Return to the Batcave: The Misadventures of Adam and Burt is a 2003 American made-for-television biographical action-comedy film based on the 1966–1968 Batman television series which features the original stars Adam West and Burt Ward as themselves, with Jack Brewer and Jason Marsden portraying the young West (Batman) and Ward (Robin) in flashbacks. It was broadcast on CBS on March 9, 2003.

Plot 
Adam West prepares to attend a gala-style charity event targeted towards orphans, featuring a variety of classic cars, including the original Batmobile from Batman. Adam's butler, Jerry (whom Adam refers to as "Alfred"), arranges the event and reunites Adam with his former co-star, Burt Ward.

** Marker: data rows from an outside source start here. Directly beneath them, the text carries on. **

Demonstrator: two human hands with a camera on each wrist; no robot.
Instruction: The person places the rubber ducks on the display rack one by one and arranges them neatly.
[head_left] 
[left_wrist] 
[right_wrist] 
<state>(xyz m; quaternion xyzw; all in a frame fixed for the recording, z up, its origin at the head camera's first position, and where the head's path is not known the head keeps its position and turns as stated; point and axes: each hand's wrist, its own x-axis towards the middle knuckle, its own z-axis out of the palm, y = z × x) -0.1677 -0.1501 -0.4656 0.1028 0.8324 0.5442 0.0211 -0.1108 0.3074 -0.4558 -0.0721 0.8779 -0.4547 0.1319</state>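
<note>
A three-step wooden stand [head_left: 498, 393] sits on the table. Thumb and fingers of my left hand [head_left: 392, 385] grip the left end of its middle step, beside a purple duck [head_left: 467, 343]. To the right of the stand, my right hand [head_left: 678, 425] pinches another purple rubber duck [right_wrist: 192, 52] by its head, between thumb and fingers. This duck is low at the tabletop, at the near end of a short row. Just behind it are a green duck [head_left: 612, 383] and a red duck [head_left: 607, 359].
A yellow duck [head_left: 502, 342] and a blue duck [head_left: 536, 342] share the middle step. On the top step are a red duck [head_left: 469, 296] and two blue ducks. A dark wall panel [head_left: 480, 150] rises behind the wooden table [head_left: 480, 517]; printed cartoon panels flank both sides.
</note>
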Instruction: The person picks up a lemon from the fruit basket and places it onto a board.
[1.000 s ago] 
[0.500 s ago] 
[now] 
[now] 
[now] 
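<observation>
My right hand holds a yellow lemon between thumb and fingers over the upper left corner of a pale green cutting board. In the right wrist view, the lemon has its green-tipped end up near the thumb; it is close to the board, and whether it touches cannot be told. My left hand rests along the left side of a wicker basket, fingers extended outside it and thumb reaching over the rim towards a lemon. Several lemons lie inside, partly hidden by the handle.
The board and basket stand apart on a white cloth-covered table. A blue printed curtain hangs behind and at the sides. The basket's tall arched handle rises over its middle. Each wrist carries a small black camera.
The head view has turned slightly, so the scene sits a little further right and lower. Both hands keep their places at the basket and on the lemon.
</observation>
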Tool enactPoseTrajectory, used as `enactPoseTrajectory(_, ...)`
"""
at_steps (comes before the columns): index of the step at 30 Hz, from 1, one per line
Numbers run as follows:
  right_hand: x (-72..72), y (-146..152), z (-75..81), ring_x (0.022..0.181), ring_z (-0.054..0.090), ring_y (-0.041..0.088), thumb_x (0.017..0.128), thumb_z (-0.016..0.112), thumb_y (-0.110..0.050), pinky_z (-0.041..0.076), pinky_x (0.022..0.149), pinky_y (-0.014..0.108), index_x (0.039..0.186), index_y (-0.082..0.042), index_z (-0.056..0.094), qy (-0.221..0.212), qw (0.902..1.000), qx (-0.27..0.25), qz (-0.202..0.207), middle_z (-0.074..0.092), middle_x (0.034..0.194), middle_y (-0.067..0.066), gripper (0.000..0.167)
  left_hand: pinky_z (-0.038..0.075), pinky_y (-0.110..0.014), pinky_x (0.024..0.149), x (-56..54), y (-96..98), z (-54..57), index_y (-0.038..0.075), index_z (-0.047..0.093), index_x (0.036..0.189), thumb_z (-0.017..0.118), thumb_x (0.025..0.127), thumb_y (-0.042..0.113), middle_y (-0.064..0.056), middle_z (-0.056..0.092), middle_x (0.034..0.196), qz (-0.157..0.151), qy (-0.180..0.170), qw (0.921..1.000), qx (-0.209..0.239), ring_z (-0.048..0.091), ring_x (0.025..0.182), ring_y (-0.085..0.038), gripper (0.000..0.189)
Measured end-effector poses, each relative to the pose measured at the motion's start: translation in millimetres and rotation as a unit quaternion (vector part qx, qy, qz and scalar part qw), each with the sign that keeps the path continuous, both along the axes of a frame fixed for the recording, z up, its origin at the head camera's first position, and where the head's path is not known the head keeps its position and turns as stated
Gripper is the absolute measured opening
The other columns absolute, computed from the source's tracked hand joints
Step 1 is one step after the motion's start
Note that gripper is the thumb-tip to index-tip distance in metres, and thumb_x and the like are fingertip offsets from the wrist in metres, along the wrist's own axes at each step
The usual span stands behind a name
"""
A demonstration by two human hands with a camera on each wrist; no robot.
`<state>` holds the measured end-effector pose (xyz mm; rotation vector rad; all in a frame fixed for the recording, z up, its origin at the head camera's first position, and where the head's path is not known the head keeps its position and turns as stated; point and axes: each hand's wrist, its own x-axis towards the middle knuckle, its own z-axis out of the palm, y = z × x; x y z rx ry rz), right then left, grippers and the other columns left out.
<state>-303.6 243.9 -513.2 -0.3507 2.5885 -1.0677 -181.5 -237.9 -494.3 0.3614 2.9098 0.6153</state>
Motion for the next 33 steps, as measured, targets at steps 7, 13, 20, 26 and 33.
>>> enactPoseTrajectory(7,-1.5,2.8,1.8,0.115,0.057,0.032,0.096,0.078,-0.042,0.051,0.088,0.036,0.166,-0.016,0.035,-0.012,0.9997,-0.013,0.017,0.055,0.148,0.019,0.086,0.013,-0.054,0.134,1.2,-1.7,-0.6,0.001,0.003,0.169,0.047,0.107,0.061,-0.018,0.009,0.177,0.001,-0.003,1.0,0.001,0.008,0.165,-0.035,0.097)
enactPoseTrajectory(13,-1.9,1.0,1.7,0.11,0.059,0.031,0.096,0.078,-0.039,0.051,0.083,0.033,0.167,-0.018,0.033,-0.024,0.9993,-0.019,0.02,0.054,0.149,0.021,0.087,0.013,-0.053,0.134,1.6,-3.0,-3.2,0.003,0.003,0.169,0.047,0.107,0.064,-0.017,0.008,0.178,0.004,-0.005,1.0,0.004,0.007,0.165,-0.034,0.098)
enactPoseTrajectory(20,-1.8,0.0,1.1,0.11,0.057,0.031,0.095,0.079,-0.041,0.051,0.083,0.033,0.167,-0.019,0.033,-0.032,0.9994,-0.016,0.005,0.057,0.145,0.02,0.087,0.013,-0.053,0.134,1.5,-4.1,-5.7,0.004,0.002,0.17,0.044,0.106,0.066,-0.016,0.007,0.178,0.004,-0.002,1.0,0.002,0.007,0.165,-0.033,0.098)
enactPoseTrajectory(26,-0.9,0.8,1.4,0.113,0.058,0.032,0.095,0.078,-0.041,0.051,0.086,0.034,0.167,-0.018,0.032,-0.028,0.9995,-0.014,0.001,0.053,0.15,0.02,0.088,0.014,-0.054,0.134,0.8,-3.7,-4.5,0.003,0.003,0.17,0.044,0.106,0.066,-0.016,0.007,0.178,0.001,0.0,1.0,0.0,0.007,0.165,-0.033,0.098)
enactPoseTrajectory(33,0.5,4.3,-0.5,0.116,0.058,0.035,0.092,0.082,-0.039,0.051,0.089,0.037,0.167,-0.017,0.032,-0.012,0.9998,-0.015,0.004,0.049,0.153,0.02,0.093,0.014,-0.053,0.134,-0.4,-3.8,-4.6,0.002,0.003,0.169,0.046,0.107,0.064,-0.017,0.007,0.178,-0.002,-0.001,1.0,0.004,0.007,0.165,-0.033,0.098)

While at the gala, Adam reveals to Burt that he had kept the key to the original Batmobile from during the show's original run. As he showcases the key, the lights mysteriously go out, and when they turn back on, both Adam's key and the Batmobile itself are gone. After asking a valet, Adam discovers the thief had been asking for directions toward Arizona. Though Burt is reluctant to follow the perpetrators, Adam manages to coerce him into going on a road-trip in pursuit of the Batmobile.

As the duo travel down the Arizona roads, Adam and Burt reminisce on their life before the show. Burt recalls a time in which he was homeless, living under the Miami pier and collecting bottles for a living, before he managed to catch his big break after a successful audition as Robin. Adam, on the other hand, remembers how he had to compete against Lyle Waggoner for the role of Batman, only narrowly acquiring the part after the studio executives agreed he had a better jawline.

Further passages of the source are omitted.